# Distributed XGBoost Training Job
Use XGBoost distributed training on multiple instances managed by sagemaker to train and evaluate against 35M+ rows of 2023 and 10M rows for first quarter 2024 respectively

- Using category enabled fields in XGBoost supported in version > 1.5. No need to convert to onehot encoded factors for categorical variables

### Data at scale bottlenecks:
- Tree Memory: RAM requirements grows exponentially with depth of the tree, so you need to limit the depth of the tree, keep it around 10 or restrict the number of leaves to 1024 or less.
- Restrict the distinct categories in the categorical variables as XGBoost assess split on every subset of the categories, if thousands of categories, XGBoost will choke

### XGBoost Estimator; Points to Note:
- When instance_count is set to grt 1, Distributed training will automatically turns on
- Uses RABIT protocol for gradient sharing across shards on different instances to calculate global gradients
- Automatically calculates the global accuracy of models only for implicit evaluation inside xgboost, it won't do calculation when you write explicit code for evaluation.
- Similarly, when processing data in training script, it will process data locally only and it won't sync globally, i.e. one hot encoding, different number of columns if different number of distinct categories in the shard.
- So keep data processing, explicit evaluation out of the trainig script, keep it minimal only for training
- Keep a consistent schema across all the shards, utilize a data processing step for that
- Though you can do statless transformation operation in the training script, but it should keep the schema consistent across all steps
  

In [None]:
import sagemaker
print(sagemaker.__version__)
# If < 2.27.0, upgrade:
#!pip install --upgrade sagemaker

In [None]:
import sagemaker 
import boto3 
import pandas as pd 
from datetime import datetime

In [None]:
REGION = sagemaker.session.Session().boto_region_name
print("REGION: ", REGION) 

boto3_session = boto3.Session(region_name=REGION)

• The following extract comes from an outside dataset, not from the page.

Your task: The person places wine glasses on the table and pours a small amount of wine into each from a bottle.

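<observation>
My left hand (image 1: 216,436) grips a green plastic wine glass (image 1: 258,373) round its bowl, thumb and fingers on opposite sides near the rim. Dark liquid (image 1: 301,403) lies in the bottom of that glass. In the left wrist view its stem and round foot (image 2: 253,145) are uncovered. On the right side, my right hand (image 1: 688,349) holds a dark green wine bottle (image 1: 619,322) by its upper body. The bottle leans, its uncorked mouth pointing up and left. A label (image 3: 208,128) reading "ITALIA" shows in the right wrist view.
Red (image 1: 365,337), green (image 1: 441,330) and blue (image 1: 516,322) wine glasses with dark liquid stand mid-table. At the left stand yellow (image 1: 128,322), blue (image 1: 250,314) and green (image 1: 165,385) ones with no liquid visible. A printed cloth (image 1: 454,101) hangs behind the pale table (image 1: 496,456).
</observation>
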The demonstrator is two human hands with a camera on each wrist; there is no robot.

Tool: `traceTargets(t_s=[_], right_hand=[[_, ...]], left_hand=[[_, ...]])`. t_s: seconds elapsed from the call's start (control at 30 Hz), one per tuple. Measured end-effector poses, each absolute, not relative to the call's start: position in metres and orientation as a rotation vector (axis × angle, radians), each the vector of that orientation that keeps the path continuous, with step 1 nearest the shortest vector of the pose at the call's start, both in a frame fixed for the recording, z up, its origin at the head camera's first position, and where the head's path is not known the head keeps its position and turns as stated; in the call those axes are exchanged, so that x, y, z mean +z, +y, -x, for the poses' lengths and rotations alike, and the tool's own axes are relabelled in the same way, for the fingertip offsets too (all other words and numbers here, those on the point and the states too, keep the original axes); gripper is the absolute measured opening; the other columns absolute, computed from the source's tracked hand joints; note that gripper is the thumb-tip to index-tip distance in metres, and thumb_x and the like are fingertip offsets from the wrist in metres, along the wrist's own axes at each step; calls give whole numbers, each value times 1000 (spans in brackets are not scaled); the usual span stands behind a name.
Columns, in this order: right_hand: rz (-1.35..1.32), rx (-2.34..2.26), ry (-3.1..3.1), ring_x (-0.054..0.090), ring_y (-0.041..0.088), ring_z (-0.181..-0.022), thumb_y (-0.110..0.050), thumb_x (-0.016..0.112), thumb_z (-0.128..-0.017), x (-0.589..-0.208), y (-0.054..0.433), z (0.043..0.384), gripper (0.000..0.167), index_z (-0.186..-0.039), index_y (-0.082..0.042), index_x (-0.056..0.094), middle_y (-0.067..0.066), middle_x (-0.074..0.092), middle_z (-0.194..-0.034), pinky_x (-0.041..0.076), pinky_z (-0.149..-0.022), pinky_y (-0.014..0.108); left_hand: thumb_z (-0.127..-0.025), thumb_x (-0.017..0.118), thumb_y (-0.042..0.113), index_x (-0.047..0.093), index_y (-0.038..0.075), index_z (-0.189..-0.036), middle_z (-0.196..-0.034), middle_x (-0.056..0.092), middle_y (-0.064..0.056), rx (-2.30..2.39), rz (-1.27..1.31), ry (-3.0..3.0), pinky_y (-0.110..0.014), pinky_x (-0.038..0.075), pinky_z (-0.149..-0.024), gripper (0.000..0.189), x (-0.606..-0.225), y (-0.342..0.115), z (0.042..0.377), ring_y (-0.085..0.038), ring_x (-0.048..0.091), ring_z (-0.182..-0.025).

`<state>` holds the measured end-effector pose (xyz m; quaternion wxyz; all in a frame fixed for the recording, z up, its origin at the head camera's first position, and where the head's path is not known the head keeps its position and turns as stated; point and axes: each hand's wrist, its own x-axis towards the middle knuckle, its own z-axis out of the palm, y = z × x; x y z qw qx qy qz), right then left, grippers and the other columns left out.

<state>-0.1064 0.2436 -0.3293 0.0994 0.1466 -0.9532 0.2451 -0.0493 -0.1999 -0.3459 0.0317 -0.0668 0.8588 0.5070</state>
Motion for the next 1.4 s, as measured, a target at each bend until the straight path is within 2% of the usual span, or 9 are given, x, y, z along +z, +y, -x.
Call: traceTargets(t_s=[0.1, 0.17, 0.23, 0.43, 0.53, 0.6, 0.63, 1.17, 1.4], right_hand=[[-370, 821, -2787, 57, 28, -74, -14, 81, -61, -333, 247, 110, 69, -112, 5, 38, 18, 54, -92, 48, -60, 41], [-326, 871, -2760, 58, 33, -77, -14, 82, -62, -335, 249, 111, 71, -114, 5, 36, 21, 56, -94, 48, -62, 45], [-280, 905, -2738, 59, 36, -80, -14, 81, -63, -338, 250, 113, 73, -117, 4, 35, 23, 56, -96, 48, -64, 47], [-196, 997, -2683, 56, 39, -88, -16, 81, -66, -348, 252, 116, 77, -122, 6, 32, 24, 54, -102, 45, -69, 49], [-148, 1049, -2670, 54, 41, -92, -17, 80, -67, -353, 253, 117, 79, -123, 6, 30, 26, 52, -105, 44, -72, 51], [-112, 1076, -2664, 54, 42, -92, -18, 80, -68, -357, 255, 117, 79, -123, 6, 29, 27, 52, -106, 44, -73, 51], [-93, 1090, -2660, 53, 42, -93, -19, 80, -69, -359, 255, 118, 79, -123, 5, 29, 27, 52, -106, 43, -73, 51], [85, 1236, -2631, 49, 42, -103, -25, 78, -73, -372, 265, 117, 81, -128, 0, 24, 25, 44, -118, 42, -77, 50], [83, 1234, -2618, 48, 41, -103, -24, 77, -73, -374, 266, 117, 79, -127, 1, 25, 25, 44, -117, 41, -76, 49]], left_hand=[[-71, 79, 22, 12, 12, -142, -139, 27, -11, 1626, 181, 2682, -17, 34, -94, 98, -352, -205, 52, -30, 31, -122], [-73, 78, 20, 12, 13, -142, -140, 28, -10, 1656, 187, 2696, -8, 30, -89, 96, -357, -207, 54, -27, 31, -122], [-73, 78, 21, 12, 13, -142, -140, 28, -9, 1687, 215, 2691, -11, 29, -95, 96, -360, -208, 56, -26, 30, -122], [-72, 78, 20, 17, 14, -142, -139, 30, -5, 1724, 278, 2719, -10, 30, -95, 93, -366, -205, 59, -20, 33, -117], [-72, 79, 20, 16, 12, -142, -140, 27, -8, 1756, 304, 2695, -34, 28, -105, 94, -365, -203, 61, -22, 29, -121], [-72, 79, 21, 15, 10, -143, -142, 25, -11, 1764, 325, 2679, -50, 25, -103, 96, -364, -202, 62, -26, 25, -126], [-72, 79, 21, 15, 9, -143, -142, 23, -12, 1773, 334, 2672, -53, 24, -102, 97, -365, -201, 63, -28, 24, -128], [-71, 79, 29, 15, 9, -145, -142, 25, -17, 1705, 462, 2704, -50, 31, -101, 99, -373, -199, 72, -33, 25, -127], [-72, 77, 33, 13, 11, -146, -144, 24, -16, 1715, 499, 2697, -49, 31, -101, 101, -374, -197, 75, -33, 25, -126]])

sagemaker_boto3_client = boto3_session.client("sagemaker")
s3_boto3_client = boto3_session.client("s3")
sagemaker_session = sagemaker.session.Session(boto_session=boto3_session, sagemaker_client=sagemaker_boto3_client)

BUCKET = sagemaker_session.default_bucket()
PREFIX = "NYC_Taxi_Prediction"

ROLE=sagemaker.get_execution_role()
print("ROLE: ", ROLE)
print("BUCKET: ", BUCKET) 
print("PREFIX: ", PREFIX) 

s3_dir_uri = f"s3://{BUCKET}/{PREFIX}"
print(s3_dir_uri)

In [None]:
# Training Job Output Dir
s3_estimator_out_dir_uri = f'{s3_dir_uri}/02_training_jobs/'
print(s3_estimator_out_dir_uri)

# Training Job input data dir
s3_dataprocess_out_dir_uri = 's3://sagemaker-us-east-1-205930620783/NYC_Taxi_Prediction/01_dataprocessing_jobs/NYC-Taxi-Prediction-2025-08-20-14-24-53'
train_dir = f'{s3_dataprocess_out_dir_uri}/train/'
test_dir = f'{s3_dataprocess_out_dir_uri}/test/'
print(train_dir)

## Training Step
#### First test the 'xgbost_model_script.py' on the local data

In [None]:
import os
print(os.getcwd())

# Download the small data from s3
#sagemaker_session.download_data(path='data/', bucket="sagemaker-us-east-1-205930620783", key_prefix="NYC_Taxi_Prediction/01_dataprocessing_jobs/NYC-Taxi-Prediction-2025-08-14-12-25-26")


In [None]:
import time

start_time = time.time()

!python scripts/xgboost_model_script.py \
--train-dir "./data/train/" \
--test-dir "./data/test/" \
--model-out-dir "./data/model/" \
--model-data-out-dir "./data/model" \
--target-var "trip_duration_mins" \
--features "features|passenger_count|trip_distance|vendorid|ratecodeid|day_of_week|day_of_month|month_of_year|hour_of_day|week_of_year" \
--num-boost-round 10 \
--max-depth 5 \
--eta 0.1 \
--objective "reg:squarederror" 


end_time = time.time()
elapsed = end_time - start_time
print(f"Execution time: {elapsed:.2f} seconds")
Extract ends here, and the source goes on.